◆ Exercise directions ◆
Set down all the lines below, each one exactly as shown.

══ Material provided ══

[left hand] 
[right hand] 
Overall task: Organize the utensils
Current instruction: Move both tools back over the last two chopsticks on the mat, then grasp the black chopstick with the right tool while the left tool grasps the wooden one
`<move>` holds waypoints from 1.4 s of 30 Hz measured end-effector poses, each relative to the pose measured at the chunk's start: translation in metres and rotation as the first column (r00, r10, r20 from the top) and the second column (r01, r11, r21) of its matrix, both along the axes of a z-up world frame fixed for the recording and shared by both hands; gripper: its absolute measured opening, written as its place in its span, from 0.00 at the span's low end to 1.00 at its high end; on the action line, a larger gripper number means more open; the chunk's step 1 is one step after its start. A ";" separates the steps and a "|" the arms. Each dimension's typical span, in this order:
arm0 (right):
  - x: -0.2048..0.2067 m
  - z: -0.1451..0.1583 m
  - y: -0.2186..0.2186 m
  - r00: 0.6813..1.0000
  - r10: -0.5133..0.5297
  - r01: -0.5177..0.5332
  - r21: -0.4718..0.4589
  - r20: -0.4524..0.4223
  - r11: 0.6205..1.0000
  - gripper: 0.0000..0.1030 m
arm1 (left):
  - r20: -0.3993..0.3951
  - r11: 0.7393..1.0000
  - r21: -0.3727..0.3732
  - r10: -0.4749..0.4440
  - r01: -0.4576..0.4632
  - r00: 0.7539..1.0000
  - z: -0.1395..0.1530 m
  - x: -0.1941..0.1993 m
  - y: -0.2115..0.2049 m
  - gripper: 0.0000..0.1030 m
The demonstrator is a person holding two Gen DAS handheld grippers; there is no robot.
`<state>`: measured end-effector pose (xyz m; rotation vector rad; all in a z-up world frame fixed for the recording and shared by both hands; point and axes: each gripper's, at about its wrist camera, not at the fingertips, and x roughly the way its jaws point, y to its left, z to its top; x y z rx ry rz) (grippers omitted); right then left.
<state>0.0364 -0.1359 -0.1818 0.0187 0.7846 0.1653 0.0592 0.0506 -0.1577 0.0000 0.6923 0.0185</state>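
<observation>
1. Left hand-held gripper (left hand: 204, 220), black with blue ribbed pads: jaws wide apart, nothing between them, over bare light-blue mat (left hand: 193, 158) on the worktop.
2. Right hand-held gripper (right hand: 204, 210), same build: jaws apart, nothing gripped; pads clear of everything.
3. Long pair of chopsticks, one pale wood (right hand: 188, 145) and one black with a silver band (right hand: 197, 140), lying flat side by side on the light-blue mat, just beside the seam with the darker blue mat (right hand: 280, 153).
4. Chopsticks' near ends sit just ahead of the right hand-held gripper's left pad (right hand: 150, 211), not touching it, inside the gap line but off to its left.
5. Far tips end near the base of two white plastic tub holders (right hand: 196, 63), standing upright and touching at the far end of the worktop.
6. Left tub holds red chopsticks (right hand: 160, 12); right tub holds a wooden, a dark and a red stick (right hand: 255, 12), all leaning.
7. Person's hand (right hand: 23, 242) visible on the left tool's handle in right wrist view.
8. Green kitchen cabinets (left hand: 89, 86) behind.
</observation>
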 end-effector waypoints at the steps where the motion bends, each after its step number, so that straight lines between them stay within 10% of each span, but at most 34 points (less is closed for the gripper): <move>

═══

◆ Response to the task ◆
[left hand] 
[right hand] 
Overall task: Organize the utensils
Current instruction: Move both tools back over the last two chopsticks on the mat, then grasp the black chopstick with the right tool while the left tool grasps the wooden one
`<move>` holds waypoints from 1.4 s of 30 Hz measured end-effector poses, each relative to the pose measured at the chunk's start: translation in metres and rotation as the first column (r00, r10, r20 from the top) and the second column (r01, r11, r21) of its matrix, both along the axes of a z-up world frame fixed for the recording and shared by both hands; gripper: its absolute measured opening, written as its place in its span, from 0.00 at the span's low end to 1.00 at its high end; on the action line, a larger gripper number means more open; the chunk's step 1 is one step after its start. A ";" separates the steps and a "|" the arms. Each dimension's typical span, in this order:
arm0 (right):
  - x: -0.2048..0.2067 m
  - z: -0.1451..0.1583 m
  - y: -0.2186..0.2186 m
  - r00: 0.6813..1.0000
  - r10: -0.5133..0.5297
  - r01: -0.5177..0.5332
  - r21: -0.4718..0.4589
  - r20: -0.4524..0.4223
  - r11: 0.6205..1.0000
  - gripper: 0.0000..0.1030 m
arm1 (left):
  - r20: -0.3993..0.3951
  - r11: 0.7393..1.0000
  - r21: -0.3727..0.3732
  - r10: -0.4749..0.4440
  - r01: -0.4576..0.4632
  - r00: 0.7539..1.0000
  - z: -0.1395..0.1530 m
  - x: -0.1941..0.1993 m
  - y: -0.2115..0.2049 m
  - gripper: 0.0000..0.1030 m
The demonstrator is a person holding two Gen DAS handheld grippers; there is no robot.
`<state>`: measured end-effector pose (xyz m; rotation vector rad; all in a z-up world frame fixed for the recording and shared by both hands; point and axes: each gripper's, at about its wrist camera, not at the fingertips, and x roughly the way its jaws point, y to its left, z to its top; x y z rx ry rz) (grippers omitted); right then left.
<state>0.0364 -0.1359 -0.1818 0.0187 0.7846 0.1653 0.0592 0.0506 -0.1577 0.0000 0.6923 0.0185</state>
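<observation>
1. Left hand-held gripper (left hand: 204, 220), black with blue ribbed pads: jaws wide apart, nothing between them, over bare light-blue mat (left hand: 193, 158) on the worktop.
2. Right hand-held gripper (right hand: 204, 210), same build: jaws apart, nothing gripped; pads clear of everything.
3. Long pair of chopsticks, one pale wood (right hand: 188, 145) and one black with a silver band (right hand: 197, 140), lying flat side by side on the light-blue mat, just beside the seam with the darker blue mat (right hand: 280, 153).
4. Chopsticks' near ends sit just ahead of the right hand-held gripper's left pad (right hand: 150, 211), not touching it, inside the gap line but off to its left.
5. Far tips end near the base of two white plastic tub holders (right hand: 196, 63), standing upright and touching at the far end of the worktop.
6. Left tub holds red chopsticks (right hand: 160, 12); right tub holds a wooden, a dark and a red stick (right hand: 255, 12), all leaning.
7. Person's hand (right hand: 23, 242) visible on the left tool's handle in right wrist view.
8. Green kitchen cabinets (left hand: 89, 86) behind.
</observation>
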 end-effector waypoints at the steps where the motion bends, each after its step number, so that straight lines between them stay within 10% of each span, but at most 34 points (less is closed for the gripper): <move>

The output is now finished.